Examples of acquired foot deformities include:
1. Hammertoe - A deformity where the toe bends downward at the middle joint, resembling a hammer.
2. Claw toe - A more severe form of hammertoe where the toe also curls under, forming a claw-like shape.
3. Mallet toe - A condition where the end joint of a toe is bent downward, causing it to resemble a mallet.
4. Bunions - A bony bump that forms on the inside of the foot at the big toe joint, often causing pain and difficulty wearing shoes.
5. Tailor's bunion (bunionette) - A similar condition to a bunion, but it occurs on the outside of the foot near the little toe joint.
6. Charcot foot - A severe deformity that can occur in people with diabetes or other neurological conditions, characterized by the collapse and dislocation of joints in the foot.
7. Cavus foot - A condition where the arch of the foot is excessively high, causing instability and increasing the risk of ankle injuries.
8. Flatfoot (pes planus) - A deformity where the arch of the foot collapses, leading to pain and difficulty walking.

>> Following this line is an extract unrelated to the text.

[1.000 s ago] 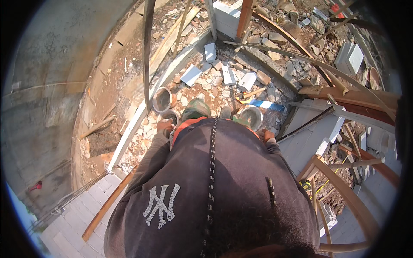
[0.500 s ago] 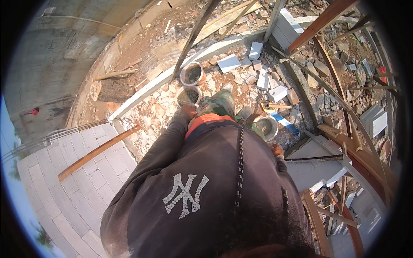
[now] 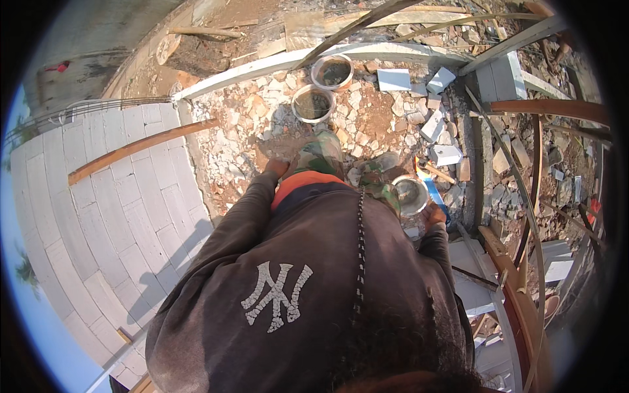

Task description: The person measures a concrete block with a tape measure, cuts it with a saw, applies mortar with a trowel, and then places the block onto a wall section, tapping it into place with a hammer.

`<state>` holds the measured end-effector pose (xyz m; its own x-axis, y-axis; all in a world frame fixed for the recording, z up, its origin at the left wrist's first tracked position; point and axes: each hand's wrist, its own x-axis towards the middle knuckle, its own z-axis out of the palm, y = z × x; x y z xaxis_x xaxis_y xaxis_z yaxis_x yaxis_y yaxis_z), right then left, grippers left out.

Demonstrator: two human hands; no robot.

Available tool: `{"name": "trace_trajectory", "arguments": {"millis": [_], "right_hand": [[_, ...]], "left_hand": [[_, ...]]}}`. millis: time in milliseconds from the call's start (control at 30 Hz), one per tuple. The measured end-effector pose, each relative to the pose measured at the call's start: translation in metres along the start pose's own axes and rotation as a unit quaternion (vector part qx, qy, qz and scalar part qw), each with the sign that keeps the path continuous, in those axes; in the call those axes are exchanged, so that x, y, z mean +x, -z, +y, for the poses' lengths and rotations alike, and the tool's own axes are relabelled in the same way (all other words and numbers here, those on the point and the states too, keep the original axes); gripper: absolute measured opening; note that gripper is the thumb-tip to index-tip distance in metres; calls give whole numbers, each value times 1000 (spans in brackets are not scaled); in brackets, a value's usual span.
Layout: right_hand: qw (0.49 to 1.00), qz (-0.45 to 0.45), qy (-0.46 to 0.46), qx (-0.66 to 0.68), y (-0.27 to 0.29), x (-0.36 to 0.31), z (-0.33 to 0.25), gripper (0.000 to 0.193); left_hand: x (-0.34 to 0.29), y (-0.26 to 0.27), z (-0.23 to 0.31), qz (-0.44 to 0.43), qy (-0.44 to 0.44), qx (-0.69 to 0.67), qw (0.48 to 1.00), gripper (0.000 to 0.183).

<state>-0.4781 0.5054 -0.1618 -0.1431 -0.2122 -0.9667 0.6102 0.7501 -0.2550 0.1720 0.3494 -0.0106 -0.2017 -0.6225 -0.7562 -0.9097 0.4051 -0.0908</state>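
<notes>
My left hand [image 3: 278, 167] hangs beside my left thigh, over the rubble; its fingers are too small and shaded to read. Ahead of it stands a round bucket [image 3: 313, 120] with a pale rim and grey contents, and behind that a second similar bucket [image 3: 332, 88]. My right hand [image 3: 433, 213] is at the right side of a third bucket [image 3: 409, 196], which holds a grey mix. Whether the fingers grip its rim I cannot make out. Just beyond that hand lies a blue, flat, blade-like tool [image 3: 433, 191], with a wooden handle [image 3: 441, 173] next to it.
Broken stone and rubble [image 3: 249, 131] cover the ground, bounded ahead by a pale low beam [image 3: 262, 64]. White blocks [image 3: 394, 80] lie ahead to the right. A grey block wall [image 3: 118, 203] with a plank [image 3: 141, 149] is left; timber poles [image 3: 538, 177] stand right.
My view has turned to the right. My left hand, earlier beside the nearer left bucket, is now apart from it. My right hand has come up beside the right bucket.
</notes>
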Motion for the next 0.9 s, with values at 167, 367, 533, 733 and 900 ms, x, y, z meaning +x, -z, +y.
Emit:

9. Pronation deformities - Abnormal rotation or tilting of the foot, often causing instability and increasing the risk of injury.
Treatment for acquired foot deformities varies depending on the severity and underlying cause but may include orthotics, physical therapy, medication, or surgery.
In medical terms, a hand is the part of the human body that is attached to the forearm and consists of the carpus (wrist), metacarpus, and phalanges. It is made up of 27 bones, along with muscles, tendons, ligaments, and other soft tissues. The hand is a highly specialized organ that is capable of performing a wide range of complex movements and functions, including grasping, holding, manipulating objects, and communicating through gestures. It is also richly innervated with sensory receptors that provide information about touch, temperature, pain, and proprioception (the sense of the position and movement of body parts).